WHAT IS NEEDED: Search the records for the word "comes" and copy every line in which it occurs.

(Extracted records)
********
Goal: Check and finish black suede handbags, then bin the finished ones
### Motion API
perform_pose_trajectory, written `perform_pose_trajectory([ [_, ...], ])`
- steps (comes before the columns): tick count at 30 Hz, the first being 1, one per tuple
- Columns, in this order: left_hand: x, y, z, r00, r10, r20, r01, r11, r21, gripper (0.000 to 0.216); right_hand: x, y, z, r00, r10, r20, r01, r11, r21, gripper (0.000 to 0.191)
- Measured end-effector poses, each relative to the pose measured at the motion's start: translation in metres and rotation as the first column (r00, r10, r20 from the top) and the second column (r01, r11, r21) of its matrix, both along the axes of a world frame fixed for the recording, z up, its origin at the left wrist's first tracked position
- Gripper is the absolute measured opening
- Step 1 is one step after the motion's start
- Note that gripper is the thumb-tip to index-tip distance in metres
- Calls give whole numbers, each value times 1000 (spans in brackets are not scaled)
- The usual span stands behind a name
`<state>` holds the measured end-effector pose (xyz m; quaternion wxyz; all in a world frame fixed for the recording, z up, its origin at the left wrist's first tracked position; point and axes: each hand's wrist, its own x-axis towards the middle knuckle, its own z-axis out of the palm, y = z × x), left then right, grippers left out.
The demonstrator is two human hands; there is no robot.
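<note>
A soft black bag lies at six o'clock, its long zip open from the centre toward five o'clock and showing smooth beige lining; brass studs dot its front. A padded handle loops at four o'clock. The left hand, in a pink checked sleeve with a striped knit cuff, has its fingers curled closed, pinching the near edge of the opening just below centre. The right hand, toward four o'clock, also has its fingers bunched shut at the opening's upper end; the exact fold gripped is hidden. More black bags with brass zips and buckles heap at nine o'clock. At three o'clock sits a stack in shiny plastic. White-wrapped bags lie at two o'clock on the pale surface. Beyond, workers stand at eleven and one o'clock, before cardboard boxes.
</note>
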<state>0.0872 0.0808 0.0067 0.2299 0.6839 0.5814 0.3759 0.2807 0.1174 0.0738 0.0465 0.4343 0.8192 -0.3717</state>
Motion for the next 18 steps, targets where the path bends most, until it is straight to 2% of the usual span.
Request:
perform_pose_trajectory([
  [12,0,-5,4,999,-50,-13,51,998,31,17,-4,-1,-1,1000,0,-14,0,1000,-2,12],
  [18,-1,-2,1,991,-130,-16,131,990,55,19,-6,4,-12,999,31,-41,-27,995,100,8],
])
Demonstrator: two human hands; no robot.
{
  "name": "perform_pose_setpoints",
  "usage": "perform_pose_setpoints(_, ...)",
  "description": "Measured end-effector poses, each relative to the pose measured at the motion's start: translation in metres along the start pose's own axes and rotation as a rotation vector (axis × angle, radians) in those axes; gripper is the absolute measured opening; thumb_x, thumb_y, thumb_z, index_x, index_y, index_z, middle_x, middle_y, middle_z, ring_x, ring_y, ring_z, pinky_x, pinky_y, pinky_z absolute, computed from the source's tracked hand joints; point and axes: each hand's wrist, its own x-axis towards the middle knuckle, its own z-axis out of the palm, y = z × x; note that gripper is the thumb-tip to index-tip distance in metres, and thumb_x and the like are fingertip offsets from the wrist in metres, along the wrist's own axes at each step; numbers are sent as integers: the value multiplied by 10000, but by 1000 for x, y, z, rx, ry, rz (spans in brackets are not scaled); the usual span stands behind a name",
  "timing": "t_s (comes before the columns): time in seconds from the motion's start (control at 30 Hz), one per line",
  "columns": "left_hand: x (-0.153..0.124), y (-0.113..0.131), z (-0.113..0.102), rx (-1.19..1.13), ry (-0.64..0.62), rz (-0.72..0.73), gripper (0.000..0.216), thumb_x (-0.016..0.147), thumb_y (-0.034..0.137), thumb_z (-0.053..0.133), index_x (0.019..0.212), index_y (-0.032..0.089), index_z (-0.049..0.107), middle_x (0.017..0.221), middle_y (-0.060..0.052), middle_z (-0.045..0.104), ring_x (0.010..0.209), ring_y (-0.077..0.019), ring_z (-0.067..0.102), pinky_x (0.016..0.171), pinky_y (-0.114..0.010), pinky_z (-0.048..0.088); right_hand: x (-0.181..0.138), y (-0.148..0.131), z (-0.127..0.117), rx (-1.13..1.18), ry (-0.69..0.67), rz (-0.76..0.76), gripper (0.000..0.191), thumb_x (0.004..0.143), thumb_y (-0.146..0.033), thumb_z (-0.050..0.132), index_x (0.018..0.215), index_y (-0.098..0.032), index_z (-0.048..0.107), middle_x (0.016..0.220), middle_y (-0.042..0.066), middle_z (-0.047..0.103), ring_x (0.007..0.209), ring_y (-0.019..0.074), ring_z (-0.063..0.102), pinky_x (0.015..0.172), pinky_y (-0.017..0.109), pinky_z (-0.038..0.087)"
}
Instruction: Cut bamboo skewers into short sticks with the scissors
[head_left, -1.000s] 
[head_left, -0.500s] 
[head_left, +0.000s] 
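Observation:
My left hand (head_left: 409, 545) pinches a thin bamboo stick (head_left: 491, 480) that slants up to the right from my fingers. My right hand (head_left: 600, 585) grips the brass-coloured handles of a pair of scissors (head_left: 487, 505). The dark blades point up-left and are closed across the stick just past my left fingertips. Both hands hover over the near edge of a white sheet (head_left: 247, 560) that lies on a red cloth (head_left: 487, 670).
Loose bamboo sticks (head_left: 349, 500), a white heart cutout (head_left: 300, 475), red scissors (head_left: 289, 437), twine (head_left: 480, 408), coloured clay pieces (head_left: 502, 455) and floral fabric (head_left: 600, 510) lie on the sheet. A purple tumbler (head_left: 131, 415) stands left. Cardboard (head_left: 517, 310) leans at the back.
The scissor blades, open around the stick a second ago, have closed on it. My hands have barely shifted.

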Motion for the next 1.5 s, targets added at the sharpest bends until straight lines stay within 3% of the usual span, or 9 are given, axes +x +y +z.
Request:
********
RESPONSE:
- steps (comes before the columns): tick count at 30 Hz, the first being 1, one per tuple
  "timing": "t_s (comes before the columns): time in seconds from the motion's start (control at 30 Hz), one per line",

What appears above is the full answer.